Mettre peu d’apport dans un investissement immobilier permet de démultiplier son patrimoine grâce à l’effet de levier du crédit, mais est-ce encore possible en 2026 ? Et surtout, est-ce souhaitable ?
Sur un investissement locatif, la question de l’apport divise les investisseurs. D’un côté, il y a ceux qui défendent l’apport minimal, voire nul, pour maximiser l’effet de levier du crédit et démultiplier leur patrimoine avec l’argent de la banque. De l’autre, ceux qui préfèrent un apport plus confortable, pour réduire leurs mensualités et sécuriser leur trésorerie. En réalité, il n’y a pas un côté plus dans le juste que l’autre : les deux logiques sont valables, et dépendent surtout de vos priorités.
Mais avec le contexte actuel, est-il encore possible d’emprunter sans apport ? Le prêt à 110 %, qui finance à la fois le bien et les frais annexes sans aucun apport personnel, reste accessible à certains profils et auprès de certaines banques en 2026, à condition de présenter un dossier solide, nous confirme Pierre Chapon, cofondateur du courtier en ligne Pretto. Mais l’expert pointe aussi les limites d’une stratégie d’investissement sans épargne de sécurité…
Mettre un apport élevé dans un achat réduit mécaniquement le montant emprunté, donc la mensualité à rembourser chaque mois. Sur un projet dont la rentabilité locative est juste suffisante pour couvrir le crédit, voire légèrement inférieure, mettre davantage d’apport permet de limiter l’effort financier mensuel à sortir de sa poche, et donc de sécuriser l’opération dans la durée. C’est aussi un moyen d’accéder au crédit quand notre dossier n’est pas idéal pour les banques.
Mais ce choix a un coût d’opportunité : l’argent immobilisé dans l’apport ne peut plus être placé ailleurs ni réinvesti dans un autre projet locatif. Le bon dosage dépend donc avant tout de la rentabilité intrinsèque du bien. Et c’est aussi pourquoi beaucoup d’investisseurs visent un crédit à 110 %.
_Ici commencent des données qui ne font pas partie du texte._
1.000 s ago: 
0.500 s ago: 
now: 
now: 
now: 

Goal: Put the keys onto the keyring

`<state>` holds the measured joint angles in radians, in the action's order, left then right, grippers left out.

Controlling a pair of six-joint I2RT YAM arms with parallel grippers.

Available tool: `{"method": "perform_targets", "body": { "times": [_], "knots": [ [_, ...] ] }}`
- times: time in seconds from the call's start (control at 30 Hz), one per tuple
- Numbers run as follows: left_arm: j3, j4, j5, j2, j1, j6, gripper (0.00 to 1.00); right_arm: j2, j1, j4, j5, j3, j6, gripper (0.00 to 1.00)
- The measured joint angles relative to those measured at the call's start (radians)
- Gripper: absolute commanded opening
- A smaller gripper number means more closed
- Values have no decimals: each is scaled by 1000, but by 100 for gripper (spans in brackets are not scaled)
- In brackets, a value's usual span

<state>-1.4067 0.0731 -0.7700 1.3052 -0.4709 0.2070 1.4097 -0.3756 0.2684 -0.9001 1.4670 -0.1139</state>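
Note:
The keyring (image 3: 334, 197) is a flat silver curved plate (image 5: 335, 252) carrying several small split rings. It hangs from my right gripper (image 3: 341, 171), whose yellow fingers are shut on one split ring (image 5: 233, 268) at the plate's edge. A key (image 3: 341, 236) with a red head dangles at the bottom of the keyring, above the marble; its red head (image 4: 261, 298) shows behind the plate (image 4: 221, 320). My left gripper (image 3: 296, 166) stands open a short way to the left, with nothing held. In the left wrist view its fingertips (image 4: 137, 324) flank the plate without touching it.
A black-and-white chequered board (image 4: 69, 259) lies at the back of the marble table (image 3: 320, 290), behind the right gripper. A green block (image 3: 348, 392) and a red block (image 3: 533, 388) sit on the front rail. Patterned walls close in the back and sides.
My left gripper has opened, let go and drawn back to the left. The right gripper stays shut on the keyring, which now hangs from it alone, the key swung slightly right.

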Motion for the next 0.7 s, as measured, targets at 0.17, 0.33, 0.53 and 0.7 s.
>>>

À l’inverse, investir avec peu ou pas d’apport permet de démultiplier la rentabilité de ses fonds propres, puisque c’est l’argent de la banque qui finance l’essentiel de l’opération. Sur un bien rentable, c’est-à-dire dont les loyers couvrent largement la mensualité de crédit, chaque euro d’apport non mobilisé peut être réinvesti (que ce soit dans un second projet pour accélérer la constitution du patrimoine destiné à compléter une retraite, ou dans d’autres produits financiers).
Cette logique fonctionne particulièrement bien lorsque le taux de crédit reste inférieur au rendement locatif brut du bien, ce qui crée un écart positif entre le coût de l’emprunt et les revenus générés. « C’est toujours possible d’avoir un prêt à 110 % », confirme Pierre Chapon. Mais ce type de financement reste conditionné à l’analyse du risque réel que représente l’investisseur pour la banque. « Ce que la banque va regarder, c’est le vrai risque », précise-t-il. Car cet effet de levier joue aussi dans l’autre sens : si le bien se révèle moins rentable que prévu, ou si un imprévu survient, l’investisseur se retrouve avec une grosse mensualité à couvrir de sa poche, sans marge de manœuvre.
C’est pourquoi le point clé, selon notre expert, n’est pas l’apport en lui-même, mais l’épargne dont dispose l’emprunteur. « Si on préfère ne pas mobiliser l’épargne pour ce projet, c’est possible en mettant en valeur le fait qu’on a de l’épargne résiduelle », explique Pierre Chapon. Cette épargne joue un rôle d’amortisseur face aux imprévus : « Cela veut dire que si la chaudière de l’appartement mis en location tombe en panne, on va pouvoir vite la réparer et continuer à louer », illustre-t-il.
Le risque ne vient donc pas de l’absence d’apport en tant que telle, mais de l’absence totale de réserve financière : « Si on n’a rien de côté et qu’on veut investir sans apport, en se disant que tout va bien se passer et que le loyer va payer le crédit, le problème arrive si un impondérable survient – et il y en aura toujours. La banque se dit alors qu’avec le moindre grain de sable, le bien ne peut plus être loué pendant quelques mois, et ça ne passe pas », détaille-t-il. C’est pourquoi il vaut mieux toujours avoir des réserves : « De manière générale, ce n’est pas une bonne chose de faire un investissement locatif sans apport ni épargne », affirme Pierre Chapon.